Both pictures have been difficult for contemporary cinephiles to see. In 2004 Kino, with the best of intentions, put out a less-than-optimum DVD of the Lang picture that has been, for all intents and purposes, supplanted by a superior transfer from superior materials issued by Fox as an extra on its DVD set of Carousel. This version was, however, accidentally touted as the one filmed by Borzage in 1930. Which it sure was not. Borzage's version is one of the many treasures included in Fox's wondrous Murnau, Borzage and Fox set of late last year. To watch them side by side is to revel in the contrasting approaches and world views of the two directors.

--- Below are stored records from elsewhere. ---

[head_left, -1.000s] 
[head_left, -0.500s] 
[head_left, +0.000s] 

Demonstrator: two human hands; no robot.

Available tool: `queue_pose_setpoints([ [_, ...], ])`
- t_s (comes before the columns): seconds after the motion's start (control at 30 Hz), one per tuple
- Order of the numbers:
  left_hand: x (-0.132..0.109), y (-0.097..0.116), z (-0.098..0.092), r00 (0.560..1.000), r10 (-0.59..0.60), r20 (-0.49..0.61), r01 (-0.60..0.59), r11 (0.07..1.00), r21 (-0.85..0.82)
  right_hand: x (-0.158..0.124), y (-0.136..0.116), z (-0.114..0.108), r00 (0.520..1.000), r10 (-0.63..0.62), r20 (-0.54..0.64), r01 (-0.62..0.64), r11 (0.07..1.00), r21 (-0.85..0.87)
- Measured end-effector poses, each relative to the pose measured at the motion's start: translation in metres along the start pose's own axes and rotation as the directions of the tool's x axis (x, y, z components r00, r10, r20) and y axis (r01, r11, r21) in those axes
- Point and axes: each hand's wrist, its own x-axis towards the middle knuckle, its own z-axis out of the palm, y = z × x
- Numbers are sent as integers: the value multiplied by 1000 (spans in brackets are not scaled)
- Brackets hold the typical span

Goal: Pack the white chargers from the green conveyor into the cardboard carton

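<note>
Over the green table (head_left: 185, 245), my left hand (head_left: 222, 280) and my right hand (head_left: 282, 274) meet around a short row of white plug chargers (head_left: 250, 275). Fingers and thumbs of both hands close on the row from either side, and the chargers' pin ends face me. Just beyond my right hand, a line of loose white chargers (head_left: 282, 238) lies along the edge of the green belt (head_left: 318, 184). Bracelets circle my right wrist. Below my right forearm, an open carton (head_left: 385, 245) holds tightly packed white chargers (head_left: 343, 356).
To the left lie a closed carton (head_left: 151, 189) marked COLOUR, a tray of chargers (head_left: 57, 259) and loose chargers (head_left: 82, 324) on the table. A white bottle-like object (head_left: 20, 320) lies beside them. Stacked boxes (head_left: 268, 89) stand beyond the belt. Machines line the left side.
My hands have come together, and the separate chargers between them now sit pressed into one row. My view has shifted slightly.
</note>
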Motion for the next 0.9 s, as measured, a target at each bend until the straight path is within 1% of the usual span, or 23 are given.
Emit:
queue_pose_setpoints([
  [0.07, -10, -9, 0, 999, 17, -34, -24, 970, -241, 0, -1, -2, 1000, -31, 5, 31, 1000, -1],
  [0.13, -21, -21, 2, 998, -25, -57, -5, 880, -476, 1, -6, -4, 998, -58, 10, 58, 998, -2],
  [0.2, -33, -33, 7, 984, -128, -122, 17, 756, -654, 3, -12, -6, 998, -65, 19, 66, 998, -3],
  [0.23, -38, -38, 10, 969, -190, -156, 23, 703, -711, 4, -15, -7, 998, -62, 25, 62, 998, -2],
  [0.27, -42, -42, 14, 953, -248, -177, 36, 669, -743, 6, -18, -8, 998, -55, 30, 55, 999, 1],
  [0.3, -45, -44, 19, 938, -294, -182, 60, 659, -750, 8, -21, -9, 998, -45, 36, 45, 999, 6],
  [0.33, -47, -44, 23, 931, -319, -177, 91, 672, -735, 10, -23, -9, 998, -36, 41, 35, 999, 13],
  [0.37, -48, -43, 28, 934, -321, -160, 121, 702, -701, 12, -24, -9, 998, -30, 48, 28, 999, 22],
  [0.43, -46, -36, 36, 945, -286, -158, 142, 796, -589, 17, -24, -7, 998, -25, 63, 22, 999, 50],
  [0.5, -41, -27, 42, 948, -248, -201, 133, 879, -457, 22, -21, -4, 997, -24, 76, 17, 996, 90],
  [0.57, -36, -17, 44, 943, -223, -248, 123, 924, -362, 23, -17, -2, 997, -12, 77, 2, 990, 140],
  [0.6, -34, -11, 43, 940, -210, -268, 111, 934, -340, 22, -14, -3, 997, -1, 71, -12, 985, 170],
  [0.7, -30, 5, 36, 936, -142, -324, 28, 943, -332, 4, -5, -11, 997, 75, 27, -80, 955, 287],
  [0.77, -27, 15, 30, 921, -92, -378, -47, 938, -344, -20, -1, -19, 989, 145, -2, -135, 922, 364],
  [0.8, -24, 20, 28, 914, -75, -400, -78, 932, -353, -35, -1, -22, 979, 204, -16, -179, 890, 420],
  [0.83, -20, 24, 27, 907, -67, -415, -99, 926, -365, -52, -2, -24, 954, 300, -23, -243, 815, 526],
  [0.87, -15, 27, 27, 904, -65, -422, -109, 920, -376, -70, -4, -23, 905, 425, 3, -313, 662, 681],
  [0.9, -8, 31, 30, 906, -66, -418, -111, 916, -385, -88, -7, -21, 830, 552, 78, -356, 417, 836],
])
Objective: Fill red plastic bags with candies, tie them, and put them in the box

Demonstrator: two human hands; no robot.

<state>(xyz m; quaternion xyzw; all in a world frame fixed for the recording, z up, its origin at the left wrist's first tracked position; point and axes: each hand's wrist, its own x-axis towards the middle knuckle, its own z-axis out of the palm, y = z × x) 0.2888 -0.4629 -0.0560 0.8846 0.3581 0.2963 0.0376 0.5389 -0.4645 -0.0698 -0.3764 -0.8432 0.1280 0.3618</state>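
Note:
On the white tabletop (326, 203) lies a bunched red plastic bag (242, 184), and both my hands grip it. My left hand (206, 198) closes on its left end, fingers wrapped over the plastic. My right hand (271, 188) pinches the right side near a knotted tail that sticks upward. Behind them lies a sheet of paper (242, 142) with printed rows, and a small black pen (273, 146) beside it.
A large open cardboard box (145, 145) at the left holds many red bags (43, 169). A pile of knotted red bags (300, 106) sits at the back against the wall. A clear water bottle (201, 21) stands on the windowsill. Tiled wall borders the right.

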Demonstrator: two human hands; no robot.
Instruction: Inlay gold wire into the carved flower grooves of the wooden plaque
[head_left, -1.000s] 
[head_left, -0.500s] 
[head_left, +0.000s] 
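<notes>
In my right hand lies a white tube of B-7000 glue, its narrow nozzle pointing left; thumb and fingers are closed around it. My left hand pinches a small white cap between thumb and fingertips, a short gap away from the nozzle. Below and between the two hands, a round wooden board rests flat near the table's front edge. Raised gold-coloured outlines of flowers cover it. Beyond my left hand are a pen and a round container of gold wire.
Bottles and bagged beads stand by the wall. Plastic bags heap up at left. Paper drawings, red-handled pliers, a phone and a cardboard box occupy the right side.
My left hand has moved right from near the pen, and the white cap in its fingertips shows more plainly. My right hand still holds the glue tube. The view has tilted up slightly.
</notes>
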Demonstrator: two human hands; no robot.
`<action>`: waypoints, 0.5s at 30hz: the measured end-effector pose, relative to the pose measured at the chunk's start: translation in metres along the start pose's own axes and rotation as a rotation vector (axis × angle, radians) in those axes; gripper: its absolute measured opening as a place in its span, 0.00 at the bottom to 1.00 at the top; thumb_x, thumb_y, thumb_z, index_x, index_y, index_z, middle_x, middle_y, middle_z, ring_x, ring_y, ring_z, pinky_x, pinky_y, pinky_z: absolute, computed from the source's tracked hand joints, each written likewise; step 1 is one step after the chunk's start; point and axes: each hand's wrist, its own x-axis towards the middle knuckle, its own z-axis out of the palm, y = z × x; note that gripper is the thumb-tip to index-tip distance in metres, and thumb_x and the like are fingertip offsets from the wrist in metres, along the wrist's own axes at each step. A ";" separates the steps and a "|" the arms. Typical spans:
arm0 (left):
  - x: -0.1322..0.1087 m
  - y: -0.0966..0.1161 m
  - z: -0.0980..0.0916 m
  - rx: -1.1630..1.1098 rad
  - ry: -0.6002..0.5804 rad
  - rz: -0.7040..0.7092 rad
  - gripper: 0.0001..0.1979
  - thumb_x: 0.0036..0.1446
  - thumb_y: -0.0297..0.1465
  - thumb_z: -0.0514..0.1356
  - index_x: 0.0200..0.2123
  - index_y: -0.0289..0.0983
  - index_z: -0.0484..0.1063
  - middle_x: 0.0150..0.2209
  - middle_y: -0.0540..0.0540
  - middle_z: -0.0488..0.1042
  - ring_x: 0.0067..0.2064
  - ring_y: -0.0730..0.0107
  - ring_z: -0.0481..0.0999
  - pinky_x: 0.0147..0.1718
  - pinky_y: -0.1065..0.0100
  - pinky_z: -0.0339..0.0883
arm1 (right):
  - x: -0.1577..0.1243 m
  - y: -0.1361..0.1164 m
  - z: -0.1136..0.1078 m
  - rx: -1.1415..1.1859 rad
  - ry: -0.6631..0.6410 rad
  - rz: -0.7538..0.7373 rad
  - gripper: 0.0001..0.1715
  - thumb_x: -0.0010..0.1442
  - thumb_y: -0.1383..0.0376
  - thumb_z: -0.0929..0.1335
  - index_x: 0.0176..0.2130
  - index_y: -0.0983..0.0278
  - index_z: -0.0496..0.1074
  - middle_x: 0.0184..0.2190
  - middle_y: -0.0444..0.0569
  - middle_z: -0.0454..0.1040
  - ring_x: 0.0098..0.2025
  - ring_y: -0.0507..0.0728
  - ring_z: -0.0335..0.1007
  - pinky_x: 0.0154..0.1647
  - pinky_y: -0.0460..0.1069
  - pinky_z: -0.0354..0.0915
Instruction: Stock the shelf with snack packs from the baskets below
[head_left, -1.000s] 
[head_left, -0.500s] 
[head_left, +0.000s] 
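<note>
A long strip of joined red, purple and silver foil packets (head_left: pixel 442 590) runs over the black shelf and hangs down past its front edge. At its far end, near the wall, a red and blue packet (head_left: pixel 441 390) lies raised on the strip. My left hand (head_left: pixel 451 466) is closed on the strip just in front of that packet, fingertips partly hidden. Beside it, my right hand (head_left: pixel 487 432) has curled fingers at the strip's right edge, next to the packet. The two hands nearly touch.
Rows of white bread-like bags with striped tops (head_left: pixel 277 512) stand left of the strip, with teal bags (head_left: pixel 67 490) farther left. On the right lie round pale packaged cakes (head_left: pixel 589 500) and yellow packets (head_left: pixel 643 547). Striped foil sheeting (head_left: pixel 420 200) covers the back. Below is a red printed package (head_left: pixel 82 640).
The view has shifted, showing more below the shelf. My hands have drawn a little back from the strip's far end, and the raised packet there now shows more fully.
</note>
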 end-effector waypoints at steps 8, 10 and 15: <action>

The set-in-Hungary tale pairs crude carnival barker Liliom with Julie, a young woman seeking a passionate connection. She rejects the advances of a bland carpenter, who offers security, and scoffs at her best friend Marie, who marries a dull hotel porter. No, she only has eyes for Liliom, despite his dismissive and frequently cruel behavior. Still...Lilom claims to adore Julie, and he gets a chance to prove it, and prove himself, in the afterlife.
The romantic Borzage approaches the material with more than a straight face. The film, with its fanciful sets that give it the air of a fairy tale even in its earth-bound scenes, finds its focal point in Rose Hobart's Julie. When the couple first meet, Liliom, played by longtime Borzage stalwart Charles Farrell, whose magnetism falters given his weedy voice (this was the first sound picture Farrell and Borzage worked on, and the last) places Julie's face in his hand:
"There's nothing much to you," he says. "Just...two eyes." Indeed, but look at those two eyes.The shot (the cinematographer is Chester Lyons) is a quintessentially Borzageian vision of not just love but the certainty of love. And it underscores the fact that the Borzage and Lang films differ not just in terms of their respective attitudes to the story, but who the story is actually about. Although both films have the same title, Borzage's could just as well be called Julie, as it is clearly she that Borzage is most invested in.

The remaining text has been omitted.